La commune peut préempter au prix mentionné dans la DIA. Si elle estime ce prix excessif, elle peut faire une offre inférieure. Le vendeur dispose alors de plusieurs options : accepter, retirer son bien de la vente, ou saisir le juge de l'expropriation (juge unique du tribunal judiciaire) qui fixe le prix à l'amiable ou après expertise. Le juge applique la valeur vénale au jour de la décision de préemption. La procédure judiciaire est peu coûteuse mais ajoute 6 à 12 mois à la transaction.

Contestation de la préemption

Le vendeur ou l'acquéreur évincé peut attaquer la décision de préemption devant le tribunal administratif dans le délai de deux mois (R.600-1, R.600-2). Les moyens classiques : insuffisance ou inexactitude du motif, vice de procédure (Danthony), détournement de pouvoir (préemption à des fins autres que l'intérêt général), erreur manifeste d'appréciation. Si la préemption est annulée, le bien est restitué à la situation antérieure et la vente initiale peut reprendre, sauf rétractation de l'acquéreur.

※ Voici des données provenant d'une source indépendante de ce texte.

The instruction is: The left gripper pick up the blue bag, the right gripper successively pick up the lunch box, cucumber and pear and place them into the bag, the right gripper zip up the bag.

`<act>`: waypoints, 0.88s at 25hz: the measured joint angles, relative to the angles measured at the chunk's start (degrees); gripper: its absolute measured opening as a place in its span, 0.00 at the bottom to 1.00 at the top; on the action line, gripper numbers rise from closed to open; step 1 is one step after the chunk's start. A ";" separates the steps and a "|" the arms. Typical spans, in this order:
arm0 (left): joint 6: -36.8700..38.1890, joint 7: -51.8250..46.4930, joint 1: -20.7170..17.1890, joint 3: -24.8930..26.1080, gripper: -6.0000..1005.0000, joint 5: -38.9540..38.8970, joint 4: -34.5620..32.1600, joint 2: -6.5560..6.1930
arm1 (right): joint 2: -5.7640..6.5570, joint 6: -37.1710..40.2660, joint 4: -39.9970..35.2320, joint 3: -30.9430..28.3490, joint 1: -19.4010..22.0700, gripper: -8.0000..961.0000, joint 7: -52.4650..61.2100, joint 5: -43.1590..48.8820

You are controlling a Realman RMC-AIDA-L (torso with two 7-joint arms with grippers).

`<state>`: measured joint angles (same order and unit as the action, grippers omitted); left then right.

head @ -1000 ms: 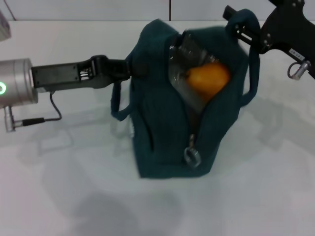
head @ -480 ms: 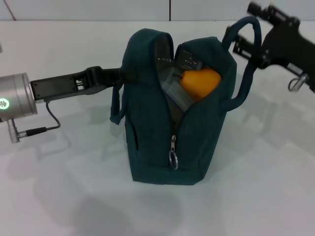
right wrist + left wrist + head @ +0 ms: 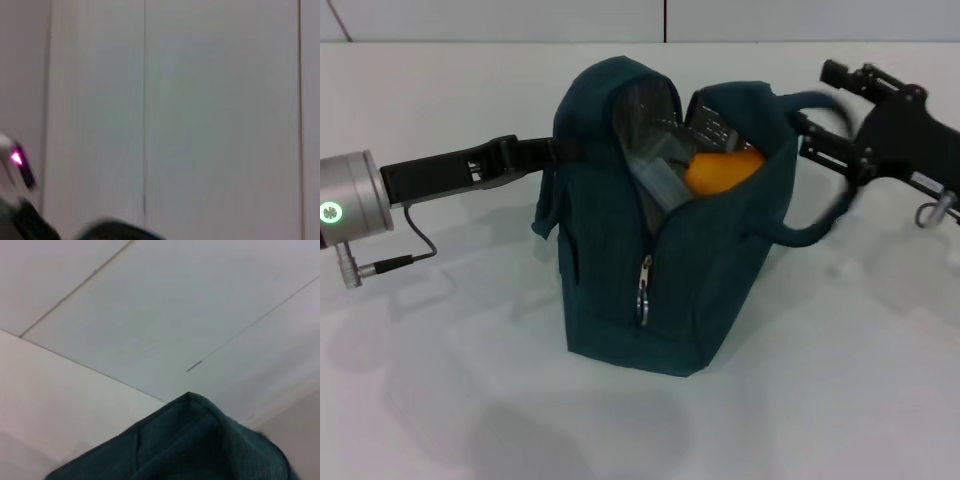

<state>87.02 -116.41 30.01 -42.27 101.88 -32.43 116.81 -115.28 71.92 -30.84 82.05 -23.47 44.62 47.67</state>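
The dark blue bag [image 3: 620,300] stands on the white table [image 3: 840,380], its top open. An orange-yellow pear [image 3: 722,170] and a clear-grey lunch box [image 3: 655,175] show inside it; the cucumber is hidden. The zipper pull [image 3: 643,288] hangs low on the bag's front. My left gripper [image 3: 555,152] is shut on the bag's left upper edge, and the bag's fabric fills the lower part of the left wrist view [image 3: 190,450]. My right gripper [image 3: 808,135] is beside the bag's right top edge, at the right handle [image 3: 820,232], which hangs blurred below it.
The bag's left handle [image 3: 546,215] hangs down its left side. A cable [image 3: 415,240] loops under my left arm. The table's far edge meets a white wall [image 3: 520,20]. The right wrist view shows only wall panels [image 3: 200,110].
The bag has shifted left and lower in view. My right gripper has moved down and right, and the right handle has dropped from upright to hanging. The left arm has followed the bag.
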 joint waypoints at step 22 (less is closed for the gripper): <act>-0.43 0.42 -1.56 0.08 0.07 -2.13 0.01 0.72 | 3.94 -6.94 -3.06 -8.23 -8.83 0.73 12.66 7.19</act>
<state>86.59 -115.98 28.45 -42.19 99.75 -32.43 117.52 -111.34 64.97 -33.90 73.82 -32.30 57.29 54.86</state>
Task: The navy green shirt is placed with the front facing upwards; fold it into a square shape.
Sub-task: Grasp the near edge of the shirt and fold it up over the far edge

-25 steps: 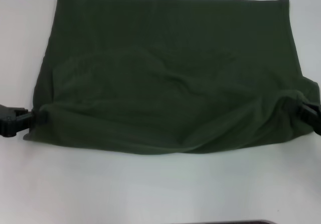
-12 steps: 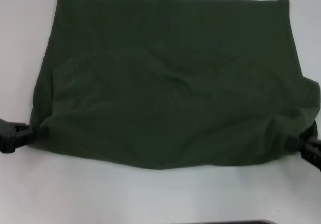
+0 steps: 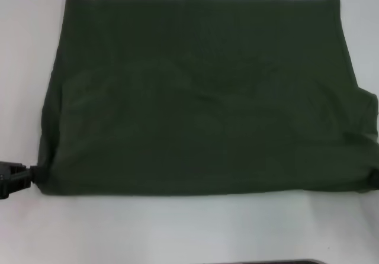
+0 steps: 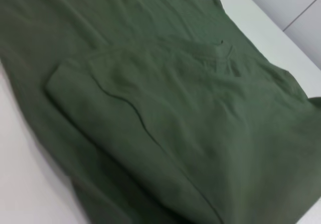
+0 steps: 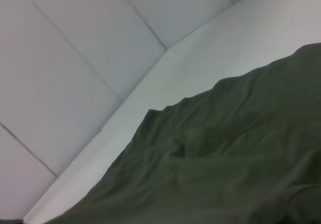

Articulation avec le permis de construire

Une commune peut préempter un bien pour y mener un projet supposant ensuite un permis de construire (logements sociaux, équipement public). Les autorisations d'urbanisme L.421-1 s'appliquent normalement. La préemption ne dispense ni des règles du PLU, ni des servitudes, ni des avis ABF (L.621-1 patrimoine) le cas échéant. En cas de cession à un opérateur après préemption (concession), le contrat encadre les obligations urbanistiques. Pour les pétitionnaires extérieurs, l'achat d'un bien préempté reste possible sur le second tour si la commune renonce.